_WHAT YOU SHOULD DO_
Among the entries below, how many lines include "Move"? Give the number alone.
+++ EXCERPTED DATA
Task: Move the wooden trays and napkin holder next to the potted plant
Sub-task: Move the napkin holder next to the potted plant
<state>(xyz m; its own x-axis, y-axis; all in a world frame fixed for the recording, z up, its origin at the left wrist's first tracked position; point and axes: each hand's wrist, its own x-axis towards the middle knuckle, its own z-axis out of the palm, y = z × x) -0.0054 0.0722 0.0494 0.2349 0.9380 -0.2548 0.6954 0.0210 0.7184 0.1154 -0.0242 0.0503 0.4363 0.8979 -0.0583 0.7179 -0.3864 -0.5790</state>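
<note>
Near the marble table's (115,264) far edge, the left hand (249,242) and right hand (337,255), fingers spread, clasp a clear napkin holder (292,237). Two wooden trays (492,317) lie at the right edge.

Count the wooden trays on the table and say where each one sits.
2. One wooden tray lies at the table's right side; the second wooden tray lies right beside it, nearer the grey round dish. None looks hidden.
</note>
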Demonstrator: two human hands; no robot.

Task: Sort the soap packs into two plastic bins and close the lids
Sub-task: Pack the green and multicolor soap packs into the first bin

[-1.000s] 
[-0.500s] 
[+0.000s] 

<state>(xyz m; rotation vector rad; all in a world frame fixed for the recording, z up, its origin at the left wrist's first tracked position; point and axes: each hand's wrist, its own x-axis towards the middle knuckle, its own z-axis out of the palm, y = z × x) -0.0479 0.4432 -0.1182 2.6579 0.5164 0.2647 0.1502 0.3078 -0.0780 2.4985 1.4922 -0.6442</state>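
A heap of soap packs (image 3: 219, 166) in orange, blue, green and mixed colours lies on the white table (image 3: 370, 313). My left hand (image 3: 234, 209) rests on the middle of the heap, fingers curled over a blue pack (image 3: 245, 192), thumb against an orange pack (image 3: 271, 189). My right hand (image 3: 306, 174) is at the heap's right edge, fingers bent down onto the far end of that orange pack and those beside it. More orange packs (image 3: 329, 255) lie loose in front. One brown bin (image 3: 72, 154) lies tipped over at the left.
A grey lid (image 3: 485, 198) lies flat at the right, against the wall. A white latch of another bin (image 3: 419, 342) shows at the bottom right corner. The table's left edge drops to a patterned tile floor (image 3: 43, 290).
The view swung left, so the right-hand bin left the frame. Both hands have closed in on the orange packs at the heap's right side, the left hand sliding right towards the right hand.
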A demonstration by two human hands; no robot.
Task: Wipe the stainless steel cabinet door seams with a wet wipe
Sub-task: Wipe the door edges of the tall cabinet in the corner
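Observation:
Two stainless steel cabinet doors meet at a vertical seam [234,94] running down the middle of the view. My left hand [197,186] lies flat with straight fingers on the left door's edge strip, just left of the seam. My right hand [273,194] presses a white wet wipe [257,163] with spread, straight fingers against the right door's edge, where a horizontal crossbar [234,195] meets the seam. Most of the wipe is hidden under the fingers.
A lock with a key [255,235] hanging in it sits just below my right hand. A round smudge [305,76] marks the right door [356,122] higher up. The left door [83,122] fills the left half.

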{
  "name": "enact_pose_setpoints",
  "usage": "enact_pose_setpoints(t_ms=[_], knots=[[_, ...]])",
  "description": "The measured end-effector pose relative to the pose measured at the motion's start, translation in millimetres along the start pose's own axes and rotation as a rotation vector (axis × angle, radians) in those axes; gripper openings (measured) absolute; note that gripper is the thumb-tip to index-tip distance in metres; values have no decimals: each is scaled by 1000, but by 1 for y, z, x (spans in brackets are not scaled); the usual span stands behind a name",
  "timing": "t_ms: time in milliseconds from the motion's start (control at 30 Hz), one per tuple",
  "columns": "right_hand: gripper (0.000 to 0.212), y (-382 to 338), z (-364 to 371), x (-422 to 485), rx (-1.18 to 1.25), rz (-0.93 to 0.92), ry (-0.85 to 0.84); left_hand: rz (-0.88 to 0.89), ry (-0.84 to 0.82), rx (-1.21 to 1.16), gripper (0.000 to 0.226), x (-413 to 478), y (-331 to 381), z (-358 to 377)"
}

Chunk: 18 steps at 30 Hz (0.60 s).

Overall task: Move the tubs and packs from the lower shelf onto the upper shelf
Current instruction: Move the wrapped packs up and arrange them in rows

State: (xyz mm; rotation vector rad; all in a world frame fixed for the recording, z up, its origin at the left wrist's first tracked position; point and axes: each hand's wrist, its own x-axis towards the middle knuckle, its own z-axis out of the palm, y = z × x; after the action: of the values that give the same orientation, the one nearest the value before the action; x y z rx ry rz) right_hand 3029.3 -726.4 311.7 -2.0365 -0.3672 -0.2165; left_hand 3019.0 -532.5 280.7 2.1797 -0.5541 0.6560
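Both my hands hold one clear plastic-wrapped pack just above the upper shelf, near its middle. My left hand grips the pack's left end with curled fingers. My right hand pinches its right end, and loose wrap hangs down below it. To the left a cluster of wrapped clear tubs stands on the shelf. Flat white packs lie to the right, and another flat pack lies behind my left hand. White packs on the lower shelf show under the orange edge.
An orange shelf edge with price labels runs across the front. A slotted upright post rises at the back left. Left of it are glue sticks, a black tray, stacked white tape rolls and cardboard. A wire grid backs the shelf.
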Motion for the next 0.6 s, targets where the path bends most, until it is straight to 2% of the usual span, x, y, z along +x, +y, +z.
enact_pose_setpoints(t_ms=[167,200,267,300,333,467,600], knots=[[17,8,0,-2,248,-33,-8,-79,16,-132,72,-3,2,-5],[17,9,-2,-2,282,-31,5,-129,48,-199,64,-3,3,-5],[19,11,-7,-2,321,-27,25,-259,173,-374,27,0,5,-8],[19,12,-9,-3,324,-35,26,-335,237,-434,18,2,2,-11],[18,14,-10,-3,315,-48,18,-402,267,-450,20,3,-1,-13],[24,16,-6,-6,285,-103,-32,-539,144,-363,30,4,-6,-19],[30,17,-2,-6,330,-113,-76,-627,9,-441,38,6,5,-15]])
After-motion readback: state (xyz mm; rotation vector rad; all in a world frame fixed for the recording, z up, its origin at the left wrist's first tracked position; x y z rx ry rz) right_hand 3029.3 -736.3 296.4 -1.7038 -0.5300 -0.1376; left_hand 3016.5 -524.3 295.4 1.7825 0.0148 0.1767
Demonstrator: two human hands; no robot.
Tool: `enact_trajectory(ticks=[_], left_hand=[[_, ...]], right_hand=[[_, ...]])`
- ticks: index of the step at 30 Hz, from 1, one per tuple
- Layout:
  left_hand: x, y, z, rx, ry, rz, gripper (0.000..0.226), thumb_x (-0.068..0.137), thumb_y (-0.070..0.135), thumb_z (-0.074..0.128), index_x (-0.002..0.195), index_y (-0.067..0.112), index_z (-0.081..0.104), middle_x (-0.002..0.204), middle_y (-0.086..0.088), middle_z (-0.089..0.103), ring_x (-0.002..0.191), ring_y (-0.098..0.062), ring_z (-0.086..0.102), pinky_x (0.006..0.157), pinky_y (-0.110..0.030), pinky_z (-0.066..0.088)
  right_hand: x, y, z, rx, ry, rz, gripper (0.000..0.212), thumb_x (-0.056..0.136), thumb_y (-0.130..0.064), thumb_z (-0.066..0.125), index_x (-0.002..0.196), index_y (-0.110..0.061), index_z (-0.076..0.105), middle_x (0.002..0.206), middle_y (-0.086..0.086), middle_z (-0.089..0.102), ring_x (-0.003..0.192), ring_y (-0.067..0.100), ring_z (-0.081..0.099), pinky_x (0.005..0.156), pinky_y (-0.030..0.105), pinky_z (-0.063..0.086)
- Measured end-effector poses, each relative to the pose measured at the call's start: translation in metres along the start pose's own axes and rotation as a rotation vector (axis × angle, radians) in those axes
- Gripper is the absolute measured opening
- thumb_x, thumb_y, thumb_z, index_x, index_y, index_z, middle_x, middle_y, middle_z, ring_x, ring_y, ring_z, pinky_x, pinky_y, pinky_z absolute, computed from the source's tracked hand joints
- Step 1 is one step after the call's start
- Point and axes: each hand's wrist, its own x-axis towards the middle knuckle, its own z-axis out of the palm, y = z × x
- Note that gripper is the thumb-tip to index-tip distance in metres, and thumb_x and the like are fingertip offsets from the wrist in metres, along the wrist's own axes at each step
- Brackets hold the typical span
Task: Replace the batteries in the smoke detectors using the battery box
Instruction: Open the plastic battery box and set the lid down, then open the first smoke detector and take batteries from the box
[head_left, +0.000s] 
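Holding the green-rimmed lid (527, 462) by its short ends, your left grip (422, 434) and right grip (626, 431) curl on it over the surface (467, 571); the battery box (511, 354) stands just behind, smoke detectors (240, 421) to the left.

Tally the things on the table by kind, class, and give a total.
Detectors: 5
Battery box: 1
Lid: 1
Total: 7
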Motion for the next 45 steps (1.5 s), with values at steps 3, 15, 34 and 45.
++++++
_TASK OUTPUT_
4